## DIRECTIONS FOR THIS TASK
Return the data verbatim, without pictures.

======

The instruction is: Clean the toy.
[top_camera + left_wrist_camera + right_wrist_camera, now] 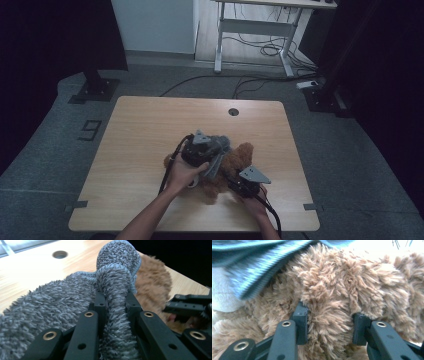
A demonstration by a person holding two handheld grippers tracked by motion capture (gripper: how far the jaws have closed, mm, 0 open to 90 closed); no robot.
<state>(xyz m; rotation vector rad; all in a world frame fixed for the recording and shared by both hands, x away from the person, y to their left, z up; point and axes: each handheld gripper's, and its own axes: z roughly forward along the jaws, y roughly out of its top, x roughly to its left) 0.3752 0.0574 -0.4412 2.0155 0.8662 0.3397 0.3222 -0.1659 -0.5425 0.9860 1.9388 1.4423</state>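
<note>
Your left gripper (115,302) pinches a rolled fold of the grey towel (50,307), a shaggy, looped microfibre cloth with a stitched edge, its jaws pressed tight against the pile. The towel drapes over the brown teddy bear (235,165), which lies near the middle of the wooden table (140,130), toward the near edge. Your right gripper (329,325) clamps a tuft of the bear's long, tousled fur, jaws partly closed around it. In the high view your left hand (184,174) reaches in from the near left and your right hand (256,202) sits low at the near right.
</note>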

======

## ANSWER TO THIS PROBLEM
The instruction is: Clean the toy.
[top_camera + left_wrist_camera + right_wrist_camera, now] 
A demonstration by a person holding two handheld grippers tracked by motion capture (gripper: how far the jaws have closed, mm, 0 open to 90 closed); no robot.
<state>(xyz m; rotation vector rad; all in a world frame fixed for the recording and shared by both hands, x away from the person, y to their left, z up; point and axes: each handheld gripper's, and its own axes: z roughly forward along the jaws, y roughly out of its top, x roughly to its left) 0.3752 0.0574 -0.4412 2.0155 0.8662 0.3397 0.3222 -0.1659 -0.5425 0.9860 1.9388 1.4423</state>
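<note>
Your left gripper (115,302) pinches a rolled fold of the grey towel (50,307), a shaggy, looped microfibre cloth with a stitched edge, its jaws pressed tight against the pile. The towel drapes over the brown teddy bear (235,165), which lies near the middle of the wooden table (140,130), toward the near edge. Your right gripper (329,325) clamps a tuft of the bear's long, tousled fur, jaws partly closed around it. In the high view your left hand (184,174) reaches in from the near left and your right hand (256,202) sits low at the near right.
</note>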

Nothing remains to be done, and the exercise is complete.